I must mention in this connection a distinction that is sometimes used rather innocently, perhaps out of an attempt to escape the accusation that one believes in mechanical inspiration. I refer to those who want to concede that there is somehow a human factor in Scripture, or who even want to speak of God as the primary author of Holy Writ and men as the secondary authors. This is a very dangerous distinction that is sometimes used mistakenly by those who nevertheless want to maintain the idea of infallible inspiration. According to this view, men, together with their place, their circumstances, their personalities, their characters, and talents, their history, constitute the so-called human factor in the production of Scripture. They are secondary authors. But God is the primary author of Holy Writ, and the inspiration by the Holy Ghost constitutes the divine factor in the production of Scripture.
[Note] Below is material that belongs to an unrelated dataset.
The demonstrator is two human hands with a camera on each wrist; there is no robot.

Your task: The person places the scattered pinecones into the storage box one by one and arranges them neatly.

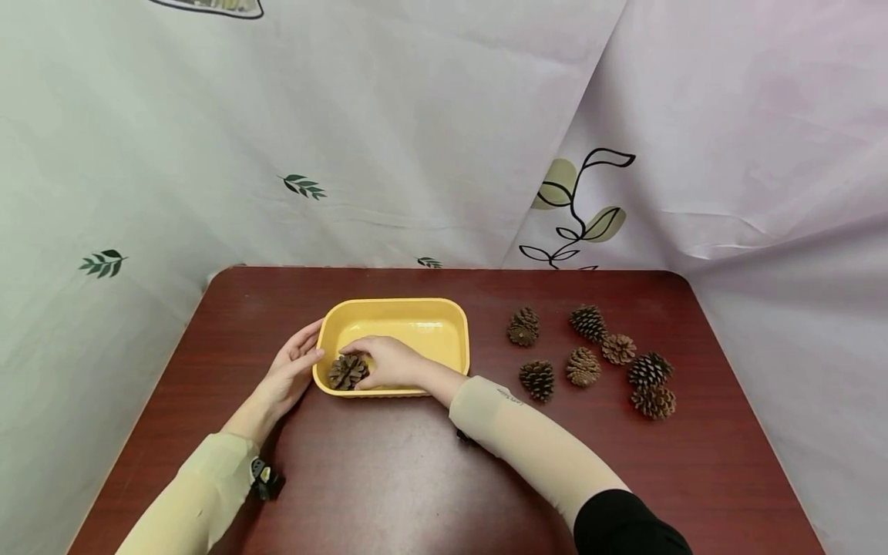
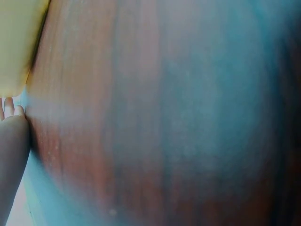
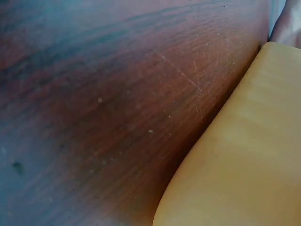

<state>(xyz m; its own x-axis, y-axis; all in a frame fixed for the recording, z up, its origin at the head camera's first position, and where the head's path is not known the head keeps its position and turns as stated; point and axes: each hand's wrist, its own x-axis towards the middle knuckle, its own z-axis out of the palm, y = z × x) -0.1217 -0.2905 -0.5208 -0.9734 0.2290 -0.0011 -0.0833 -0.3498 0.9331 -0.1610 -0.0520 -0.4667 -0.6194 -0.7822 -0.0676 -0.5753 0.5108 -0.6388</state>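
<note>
A yellow rectangular tray [image 1: 397, 303] stands on the table in the head view. Inside its left end my right hand [image 1: 391, 362] grips a brown pine cone [image 1: 345, 371], thumb on the near side and fingers over the far side. My left hand [image 1: 291, 370] rests against the outside of the tray's left wall, its thumb at the rim and its fingers fairly straight. The left wrist view catches part of that hand [image 2: 11, 113] by the tray's yellow wall [image 2: 16, 47]. Only the outer wall of the tray [image 3: 244, 155] fills the right wrist view's corner; the right hand's grip is out of sight there.
Several pine cones lie right of the tray, among them one near the back [image 1: 523, 327], one closer in front [image 1: 537, 381] and one at the far right [image 1: 654, 401]. The dark red table [image 1: 388, 478] meets a white patterned cloth [image 1: 416, 154] behind.
</note>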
The danger of this view is evident. No matter how the so-called human factor is minimized, it is nevertheless a factor. And no matter how minor these so-called secondary authors are made out to be, they remain authors. And remember: a human factor and a human, though secondary, author are a fallible factor and author. And it is exactly along this line that you can begin to speak, as many do, of a human and a divine element in Scripture itself, i.e., in the contents of the Bible. If you stress emphatically enough that Paul’s individuality was not suppressed by the Holy Spirit, but used as the Holy Spirit found it, you will come to the conclusion that Paul and the Holy Spirit were co-laborers and co-authors in the production of his letters to the churches. And thus you will soon begin to differentiate between that which is of Paul’s authorship and that which is of the Holy Spirit’s authorship in his epistles. But then you have lost Scripture as the Word of God. Then you have denied that “prophecy came not in old time by the will of man.” For remember this: if Scripture is not in the most absolute and complete sense the Word of God, which did not come by the will of man, you no. longer have any guarantee that any part whatsoever is the Word of God.
Hence, our Confession, maintaining the simple truth of Scripture itself, denies this human factor completely. To be sure, there are human instruments who are employed in the production of Scripture. Isaiah wrote his. prophecy, Paul his epistles, John his Apocalypse. Indeed, the Scriptures are the record of the Word of God in our own, earthly, human language. But the Word that is recorded in the Scriptures in earthly, human language by human instruments came in no sense of the word by the will of man. Men spake. Men wrote. But what they spake and what they wrote is not of their own authorship, not of their own origination, not of their own production, not of their own interpretation, not of their own formulation.
This is even evident historically. For, first of all, in all the sacred writings none of these human instruments is on the foreground whatsoever. Critics of Scripture have attempted, for example, to single out the so-called human factors in the books of Moses. But this can never succeed. You can never distinguish in these books any factor that is of Moses rather than of God. And all the attempts to do so, and at the same time to multiply the human authors of these books, are so wantonly arbitrary that the critics cannot even agree among themselves. And, in the second place, so completely do the human instruments employed in the production of Scripture recede into the background, and thus fail completely to form a factor, however small, that many of them are either little known or altogether anonymous. Of several Old Testament books we can only speculate as to the identity of the human instrument. And of the books of which we know the human instrument we discern very little of their identity in the contents of their writings.
Hence, by faith we confess, negatively: “This Word of God was not sent, nor delivered by the will of man.” And, whatever else may be known or understood concerning the Scriptures, we maintain that they are in no sense the word of fallible man.